REPUBLIKA.CO.ID, SEMARANG -- Istilah "kecebong" dan "kampret" menjadi wajah buruk polarisasi politik Indonesia yang selama ini sudah menggurita di ranah akar rumput. Jurang pemisah tersebut bermula sejak Pemilihan Umum Presiden 2014.
Dosen Komunikasi Politik Sekolah Tinggi Ilmu Komunikasi (STIKOM) Semarang Suryanto mengatakan sejak empat tahun lalu, masyarakat terbelah menjadi dua kubu. Sampai sekarang, jurang pemisah antarkubu tersebut berlanjut dan makin dalam.
"Polarisasi yang selama ini kita takutkan, kemarin sudah menelan korban. Bahkan, jatuhnya korban karena saling membunuh hanya perbedaan pilihan politik," katanya di Semarang, Kamis (27/12) petang.
Di lain pihak, Suryanto menyayangkan konten kampanye Pilpres 2019 yang tidak sehat juga terjadi di media arus utama. Para kandidat dan para elite pendukungnya bahkan saling serang, fitnah, dan mencari kelemahan satu sama lain.
Menurut dia, pada saat kampanye, seharusnya tidak saling mencela, menjelekkan, mencemooh, dan menjatuhkan. "Terkadang kita sering lupa saat kampanye bahwa kita ini adalah satu, yaitu sebagai bangsa Indonesia dan bersaudara, ini yang harus kita rawat dan kita pelihara," ujarnya.

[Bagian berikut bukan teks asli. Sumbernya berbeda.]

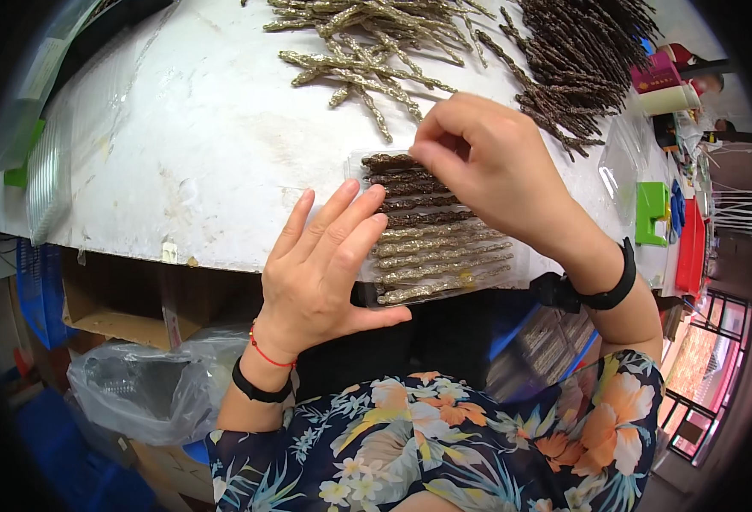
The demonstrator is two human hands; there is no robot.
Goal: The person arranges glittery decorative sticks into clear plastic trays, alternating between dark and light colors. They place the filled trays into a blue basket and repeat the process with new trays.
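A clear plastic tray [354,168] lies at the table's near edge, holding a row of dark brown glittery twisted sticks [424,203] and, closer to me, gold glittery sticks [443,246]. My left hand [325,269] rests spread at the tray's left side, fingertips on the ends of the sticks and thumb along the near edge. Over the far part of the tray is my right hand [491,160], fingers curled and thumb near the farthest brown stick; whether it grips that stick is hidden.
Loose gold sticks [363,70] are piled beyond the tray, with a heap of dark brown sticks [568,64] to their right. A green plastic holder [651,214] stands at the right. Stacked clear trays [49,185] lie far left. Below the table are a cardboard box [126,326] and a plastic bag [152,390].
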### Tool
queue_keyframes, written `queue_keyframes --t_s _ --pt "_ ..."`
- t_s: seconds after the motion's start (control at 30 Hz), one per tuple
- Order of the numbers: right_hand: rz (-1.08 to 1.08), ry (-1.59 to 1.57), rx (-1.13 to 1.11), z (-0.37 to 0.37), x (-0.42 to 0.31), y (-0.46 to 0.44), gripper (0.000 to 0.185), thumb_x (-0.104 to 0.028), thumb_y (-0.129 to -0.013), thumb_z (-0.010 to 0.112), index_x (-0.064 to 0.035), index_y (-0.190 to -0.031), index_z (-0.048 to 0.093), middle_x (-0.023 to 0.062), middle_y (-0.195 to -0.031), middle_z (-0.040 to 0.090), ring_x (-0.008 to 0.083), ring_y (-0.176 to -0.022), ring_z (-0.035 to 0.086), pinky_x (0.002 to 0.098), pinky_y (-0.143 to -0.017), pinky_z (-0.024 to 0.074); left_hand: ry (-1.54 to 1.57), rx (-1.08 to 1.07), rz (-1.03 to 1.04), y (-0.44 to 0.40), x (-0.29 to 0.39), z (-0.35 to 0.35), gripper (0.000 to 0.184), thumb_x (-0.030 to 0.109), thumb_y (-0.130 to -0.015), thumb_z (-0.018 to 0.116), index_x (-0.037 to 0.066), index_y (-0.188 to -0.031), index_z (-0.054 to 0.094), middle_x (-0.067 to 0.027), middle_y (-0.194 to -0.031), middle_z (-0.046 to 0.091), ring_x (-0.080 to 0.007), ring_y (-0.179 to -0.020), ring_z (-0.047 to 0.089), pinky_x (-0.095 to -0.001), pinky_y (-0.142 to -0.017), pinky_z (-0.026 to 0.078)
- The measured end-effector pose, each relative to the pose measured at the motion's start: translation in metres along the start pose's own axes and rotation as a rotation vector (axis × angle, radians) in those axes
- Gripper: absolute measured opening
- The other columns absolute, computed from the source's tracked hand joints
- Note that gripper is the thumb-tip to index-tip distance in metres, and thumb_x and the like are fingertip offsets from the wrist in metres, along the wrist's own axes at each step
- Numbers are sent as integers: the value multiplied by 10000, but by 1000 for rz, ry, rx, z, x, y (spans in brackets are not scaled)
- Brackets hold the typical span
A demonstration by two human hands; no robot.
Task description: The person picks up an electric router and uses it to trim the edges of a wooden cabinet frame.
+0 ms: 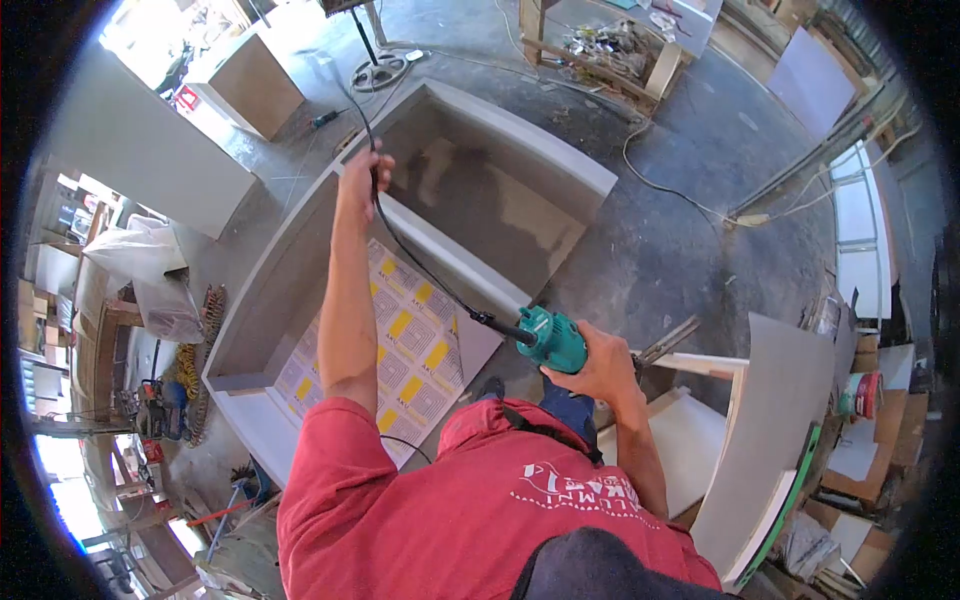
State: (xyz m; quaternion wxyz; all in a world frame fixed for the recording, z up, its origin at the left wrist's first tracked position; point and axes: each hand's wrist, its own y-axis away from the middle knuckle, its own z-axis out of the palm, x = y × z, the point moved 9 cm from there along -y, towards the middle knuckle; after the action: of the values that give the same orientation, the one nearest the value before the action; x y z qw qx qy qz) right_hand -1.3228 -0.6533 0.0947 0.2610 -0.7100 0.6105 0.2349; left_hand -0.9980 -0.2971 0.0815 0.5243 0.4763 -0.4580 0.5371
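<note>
My left hand (368, 178) is raised at the upper left with its fingers closed around a black power cord (415, 258). This cord slopes down to the end of a teal power tool (553, 340), which looks like a trim router. My right hand (600, 368) grips the tool's body; the palm hides part of it. Beneath my left arm lies a grey open cabinet frame (270, 240), with a yellow-and-white printed sheet (405, 335) inside its near section. The far section has a bare grey panel (480, 190).
At right, a curved grey panel (765, 420) leans beside a green-edged strip (785, 505). A wooden box (245, 85) stands upper left, beyond a grey board (150, 135). Cables (670, 185) run over the concrete floor (690, 250). A scrap-filled wooden bin (615, 60) stands at the back.
</note>
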Motion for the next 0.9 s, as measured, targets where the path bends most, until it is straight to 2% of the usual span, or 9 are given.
queue_keyframes --t_s 0.07,0.27,0.37,0.47,0.63,0.77,0.83,0.87,0.9 --pt "-39 -42 16 -16 32 -35 597 -459 -639 861 -45 -994 618 207 -818 668 430 -785 665 459 -676 526 123 78 -276 -4 -71 14 338 256 -987 554 2 -1198 624 -73 -856 672 -117 -683 600 -246 -581 471" --pt "64 -64 10 -85 143 -137 550 -402 -660 861 -35 -984 612 209 -817 668 446 -806 657 450 -683 524 252 184 -416 79 -312 25 330 276 -934 556 -32 -1007 653 -154 -998 696 -231 -828 641 -340 -750 516" --pt "70 -107 145 -130 202 -183 593 -500 -699 827 -22 -983 621 211 -817 683 440 -800 675 479 -682 527 191 307 -832 192 -376 67 312 288 -984 502 14 -1107 584 -193 -1017 699 -309 -931 679 -411 -752 536" --pt "108 -151 213 -171 236 -215 545 -431 -718 838 -11 -992 625 211 -824 688 417 -810 687 462 -695 531 207 490 -1019 260 -419 94 281 267 -953 546 22 -1086 585 -181 -981 705 -289 -823 694 -422 -682 550" --pt "158 -345 234 -211 314 -266 464 -320 -743 849 -4 -1014 644 164 -859 714 316 -813 711 422 -737 534 -343 364 -1368 262 -452 135 271 241 -862 634 63 -1062 591 -131 -879 715 -248 -655 680 -424 -560 534" --pt "149 -501 253 -234 387 -319 420 -283 -777 830 -12 -1053 665 100 -910 721 222 -844 685 385 -772 528 -365 352 -1166 165 -551 142 233 294 -881 619 96 -993 671 -74 -810 684 -226 -688 657 -403 -601 527" --pt "164 -484 239 -251 420 -353 405 -277 -798 810 -11 -1066 664 95 -929 718 211 -851 678 377 -776 527 -1571 -442 -390 46 -498 247 121 168 -679 718 57 -727 719 -150 -869 732 -324 -811 715 -435 -741 569" --pt "202 -494 239 -259 437 -361 390 -271 -820 791 -9 -1079 663 89 -948 714 200 -858 671 368 -779 526 -1415 -547 -503 18 -528 259 131 156 -711 679 38 -749 720 -158 -878 731 -324 -860 711 -447 -773 570" --pt "194 -475 208 -264 450 -372 390 -271 -820 791 -9 -1079 663 89 -948 714 200 -858 671 368 -779 526 -1516 -450 -231 -14 -505 291 182 208 -752 645 45 -782 718 -172 -861 716 -328 -876 704 -448 -767 565"
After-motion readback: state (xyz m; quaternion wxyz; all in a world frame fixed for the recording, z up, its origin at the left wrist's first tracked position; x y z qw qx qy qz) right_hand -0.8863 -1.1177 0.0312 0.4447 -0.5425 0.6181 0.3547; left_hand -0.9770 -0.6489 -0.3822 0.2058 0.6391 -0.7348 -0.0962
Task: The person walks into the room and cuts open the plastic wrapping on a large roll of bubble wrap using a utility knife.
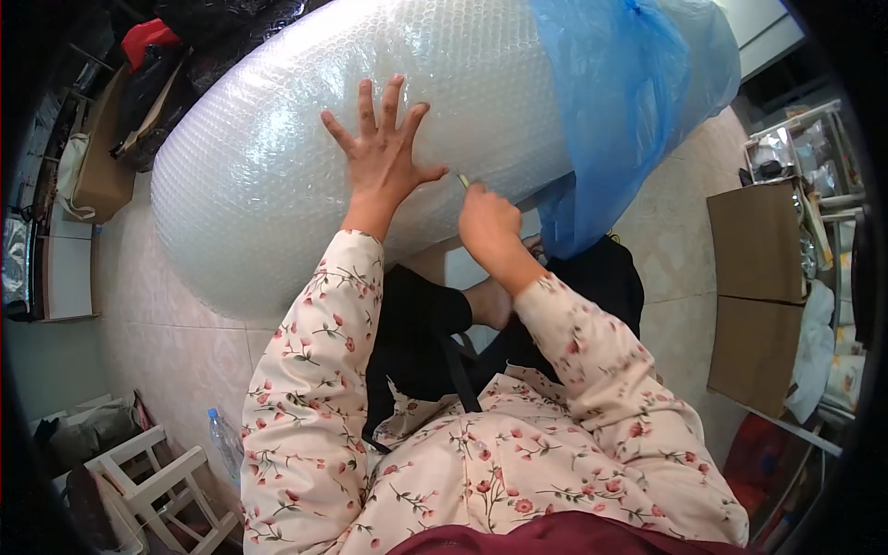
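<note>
A large roll of bubble wrap [277,176] lies across the floor in front of me, its right part covered by a blue plastic bag [610,120]. My left hand [384,153] rests on the bubble wrap with its fingers spread, holding nothing. Just to its right, my right hand [490,222] is closed around a small thin yellow-green tool [464,180]. The tool's tip points up toward the wrap, near my left thumb. Whether the tip touches the wrap is hard to tell.
Cardboard boxes [754,351] and a shelf of packaged items stand at the right. A plastic bottle [223,439] and a white stool [153,481] are at the lower left. Another cardboard box [102,157] and black bags are at the upper left.
</note>
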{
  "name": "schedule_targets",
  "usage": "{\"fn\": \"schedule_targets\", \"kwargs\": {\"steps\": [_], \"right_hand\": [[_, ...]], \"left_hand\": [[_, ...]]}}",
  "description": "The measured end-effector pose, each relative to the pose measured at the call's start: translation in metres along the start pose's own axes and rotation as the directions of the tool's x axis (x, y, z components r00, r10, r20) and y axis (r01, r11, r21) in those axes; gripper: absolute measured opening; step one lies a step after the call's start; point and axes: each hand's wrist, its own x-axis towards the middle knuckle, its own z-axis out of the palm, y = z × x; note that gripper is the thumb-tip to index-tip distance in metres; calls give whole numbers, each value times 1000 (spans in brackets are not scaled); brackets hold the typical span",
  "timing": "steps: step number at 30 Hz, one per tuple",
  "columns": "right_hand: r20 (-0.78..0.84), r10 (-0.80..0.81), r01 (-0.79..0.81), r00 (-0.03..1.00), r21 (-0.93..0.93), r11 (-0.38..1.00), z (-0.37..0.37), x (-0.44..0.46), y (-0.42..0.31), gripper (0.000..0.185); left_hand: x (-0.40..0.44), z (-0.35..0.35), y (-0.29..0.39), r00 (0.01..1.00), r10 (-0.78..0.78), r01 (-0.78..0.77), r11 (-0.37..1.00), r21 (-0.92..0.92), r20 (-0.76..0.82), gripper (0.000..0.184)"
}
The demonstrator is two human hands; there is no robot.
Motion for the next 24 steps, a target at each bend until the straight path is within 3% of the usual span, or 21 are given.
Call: {"fn": "schedule_targets", "kwargs": {"steps": [3,6,9,24], "right_hand": [[-10,53,-53,999,8,999,1,1,-5,18],[0,-15,15,1000,-17,1000,-8,-10,5,19],[115,57,-51,992,-53,997,-6,6,-8,19],[82,-5,12,997,-82,997,-22,-19,2,19]], "left_hand": [[0,-1,0,1000,3,-3,1000,3,-18,82],[2,0,-1,1000,-6,6,1000,-4,-30,82],[2,5,-2,1000,0,1,1000,10,-26,82],[7,6,-4,991,-19,13,999,-45,-132,74]]}}
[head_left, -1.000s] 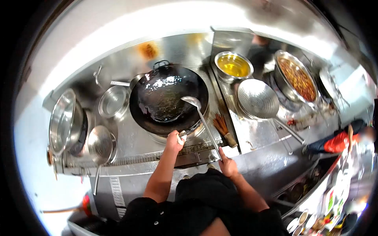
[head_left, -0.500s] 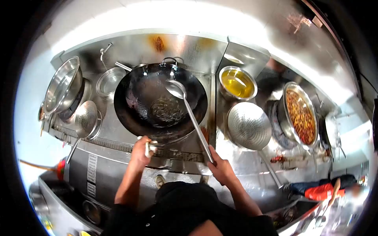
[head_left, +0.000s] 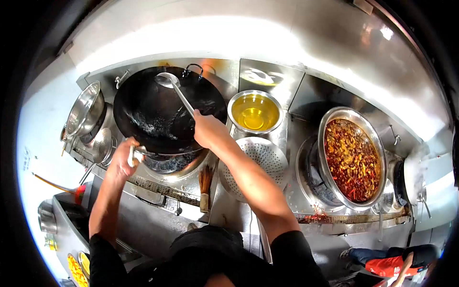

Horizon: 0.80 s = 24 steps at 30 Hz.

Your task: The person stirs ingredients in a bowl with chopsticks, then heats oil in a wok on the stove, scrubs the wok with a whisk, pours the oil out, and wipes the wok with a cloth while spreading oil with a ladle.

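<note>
My left hand [head_left: 123, 158] is closed around the near rim handle of a large black wok, with a folded white cloth [head_left: 137, 154] in the grip. The wok [head_left: 158, 107] is raised off its burner [head_left: 174, 165] and tilted, its inside dark and shiny. In my right hand [head_left: 209, 131] is the handle of a long steel ladle [head_left: 184, 99]. The ladle's bowl lies near the wok's far rim, over the inside wall. My right forearm passes above a perforated strainer [head_left: 256, 155].
Right of the wok stands a bowl of yellow oil [head_left: 256, 98]. Farther right, a big basin [head_left: 330, 191] holds red chili-coloured food. A bamboo brush [head_left: 205, 184] lies by the burner. Metal bowls [head_left: 83, 112] stand left. A person in a red apron [head_left: 385, 265] is at lower right.
The wok has been lifted from its burner and tipped, uncovering the burner. The liquid pooled in its bottom is gone from view. My right hand has moved forward with the ladle; the view shifted right.
</note>
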Motion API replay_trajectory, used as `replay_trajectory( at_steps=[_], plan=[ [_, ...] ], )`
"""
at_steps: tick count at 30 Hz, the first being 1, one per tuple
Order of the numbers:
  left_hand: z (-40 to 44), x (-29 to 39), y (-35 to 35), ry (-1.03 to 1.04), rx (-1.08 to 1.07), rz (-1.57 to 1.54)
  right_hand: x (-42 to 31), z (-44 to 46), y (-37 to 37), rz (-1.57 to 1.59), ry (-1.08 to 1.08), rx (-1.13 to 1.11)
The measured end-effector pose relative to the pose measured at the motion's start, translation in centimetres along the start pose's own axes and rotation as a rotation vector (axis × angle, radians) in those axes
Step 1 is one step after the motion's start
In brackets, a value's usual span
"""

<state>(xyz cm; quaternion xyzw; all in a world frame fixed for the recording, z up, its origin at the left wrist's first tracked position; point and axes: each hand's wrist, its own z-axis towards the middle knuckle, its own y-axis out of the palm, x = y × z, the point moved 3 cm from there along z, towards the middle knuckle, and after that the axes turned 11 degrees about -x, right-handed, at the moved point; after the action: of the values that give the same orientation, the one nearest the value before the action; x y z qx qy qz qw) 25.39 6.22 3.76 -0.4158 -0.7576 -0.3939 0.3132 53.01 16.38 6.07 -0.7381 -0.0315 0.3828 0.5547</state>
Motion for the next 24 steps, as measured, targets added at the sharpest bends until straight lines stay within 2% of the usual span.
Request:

Namun, pada kenyataanya di berbagai media televisi yang menyajikan debat publik juga tidak kalah membosankan. Bahkan, memuakkan karena perdebatan nirsubstansi di ruang publik yang makin sesak dengan narasi dan pembicaraan dari permasalahan politik.
Masyarakat makin ke sini, katanya lagi, dihadapkan dengan berbagai realitas publik yang membicarakan politik yang tidak tentu. Sebab, dalam hal esensi, senantiasa diperdebatkan hanya persoalan fisik, fitnah, kebohongan (hoaks), kebencian, caci maki, dan adu domba.
Kalau melihat dari segi pendidikan politik, kata Suryanto, politik itu untuk kemuliaan dalam hal menciptakan kesejahteraan, keamanan, ketertiban, dan kelayakan dalam bernegara. Namun, yang diperlihatkan kepada publik sekarang ini adalah perseteruan antarkubu pilihan masing-masing.
Suryanto lantas menyebutkan sejumlah istilah yang mengemukan pada masa kampanye Pemilu 2019, seperti "politikus sontoloyo", "gendruwo", "wajah Boyolali", "Indonesia akan bubar", dan "Indonesia akan punah". Istilah-istilah itu diciptakan para politikus untuk mencari simpati dan menyerang pihak lawan demi kekuasaan.
Ia mengutarakan politikus seyogianya tidak mengedepankan narasi kebencian yang senantiasa menampilkan diri ketika perbedaan pandangan menjadi sebuah landasan untuk saling membenci dan menjatuhkan antarsesama anak bangsa. "Yang patut dipertanyakan kemudian adalah ke mana selama ini politik kebangsaan yang dicontohkan oleh para pendiri bangsa ini?" katanya.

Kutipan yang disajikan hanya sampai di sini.